* [ASSIGNED TASK] Scan the material below, then work out how many of its lines contain the word "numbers"; reply with that number only.

+++ STORED DATA +++

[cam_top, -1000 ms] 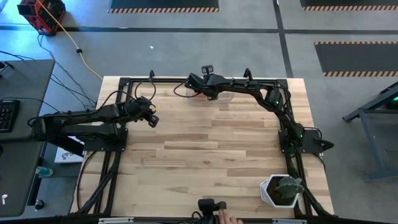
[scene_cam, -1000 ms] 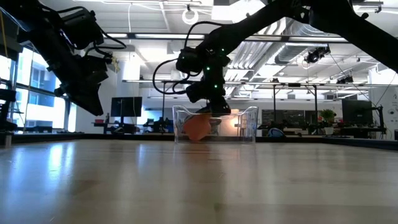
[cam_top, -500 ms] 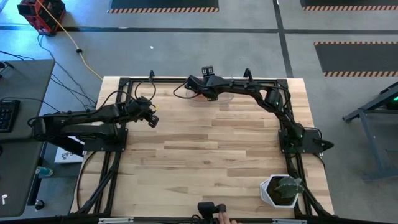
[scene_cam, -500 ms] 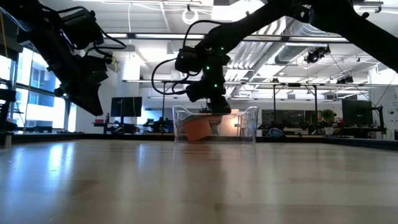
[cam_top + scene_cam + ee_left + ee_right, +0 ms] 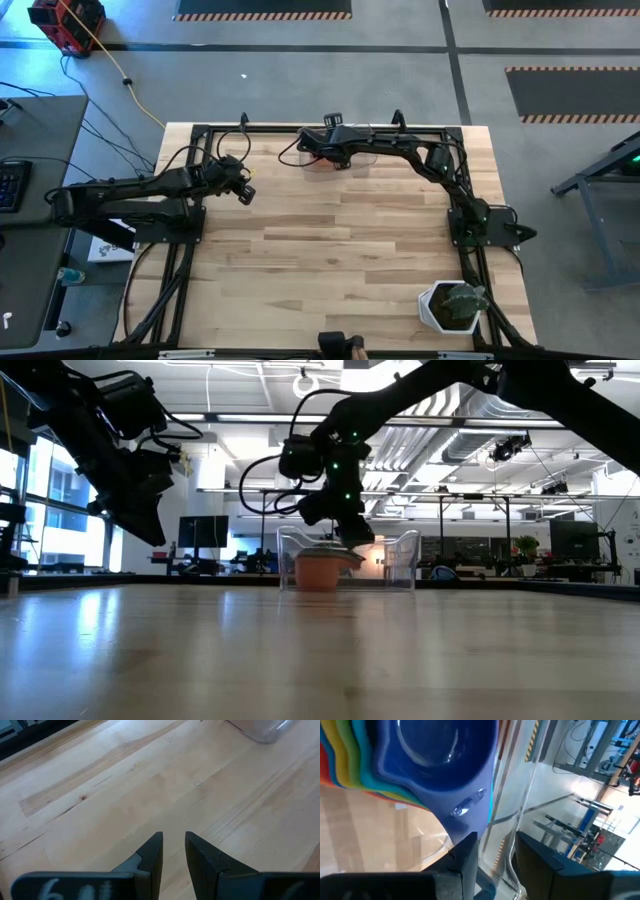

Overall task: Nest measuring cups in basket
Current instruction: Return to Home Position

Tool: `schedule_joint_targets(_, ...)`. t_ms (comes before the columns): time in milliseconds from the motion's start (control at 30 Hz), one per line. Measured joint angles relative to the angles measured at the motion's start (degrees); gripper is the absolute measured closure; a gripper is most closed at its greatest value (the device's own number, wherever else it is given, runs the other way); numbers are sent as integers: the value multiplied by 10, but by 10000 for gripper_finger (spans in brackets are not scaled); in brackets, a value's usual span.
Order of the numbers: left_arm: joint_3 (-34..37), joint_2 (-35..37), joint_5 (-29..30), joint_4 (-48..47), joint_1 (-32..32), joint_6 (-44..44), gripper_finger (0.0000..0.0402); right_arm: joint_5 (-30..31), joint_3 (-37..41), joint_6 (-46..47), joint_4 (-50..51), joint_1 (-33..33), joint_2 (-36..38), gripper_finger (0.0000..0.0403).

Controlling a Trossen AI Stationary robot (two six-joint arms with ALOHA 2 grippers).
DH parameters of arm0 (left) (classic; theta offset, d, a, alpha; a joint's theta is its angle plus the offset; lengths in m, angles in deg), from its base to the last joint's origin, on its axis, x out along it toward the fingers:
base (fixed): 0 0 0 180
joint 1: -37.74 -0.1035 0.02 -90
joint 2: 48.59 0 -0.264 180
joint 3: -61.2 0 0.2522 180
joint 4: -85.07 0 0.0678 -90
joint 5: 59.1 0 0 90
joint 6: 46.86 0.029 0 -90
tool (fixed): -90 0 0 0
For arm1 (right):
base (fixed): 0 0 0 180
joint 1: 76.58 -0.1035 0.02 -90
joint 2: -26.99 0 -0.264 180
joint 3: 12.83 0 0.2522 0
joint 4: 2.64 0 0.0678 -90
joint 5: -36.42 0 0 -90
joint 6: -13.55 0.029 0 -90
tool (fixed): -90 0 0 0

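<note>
Rainbow-nested measuring cups, blue innermost, upright in the clear basket (right gripper unclenched just above, left gripper aside)

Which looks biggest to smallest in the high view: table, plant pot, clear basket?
Table is largest.
Plant pot and basket look about alike; the right arm covers part of the basket, so I won't rank them.

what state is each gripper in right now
left gripper: open a little, empty
right gripper: open, by the measuring cups in the basket
</note>
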Motion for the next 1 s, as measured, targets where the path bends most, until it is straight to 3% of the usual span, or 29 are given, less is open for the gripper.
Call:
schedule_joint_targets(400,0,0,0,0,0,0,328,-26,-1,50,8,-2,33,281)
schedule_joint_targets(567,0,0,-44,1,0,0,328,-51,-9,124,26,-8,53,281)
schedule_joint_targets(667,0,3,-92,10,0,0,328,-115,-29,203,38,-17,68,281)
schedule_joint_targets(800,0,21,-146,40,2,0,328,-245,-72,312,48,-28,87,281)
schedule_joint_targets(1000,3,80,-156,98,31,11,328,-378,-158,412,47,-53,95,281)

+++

* [RESULT FOR THIS EXERCISE] 2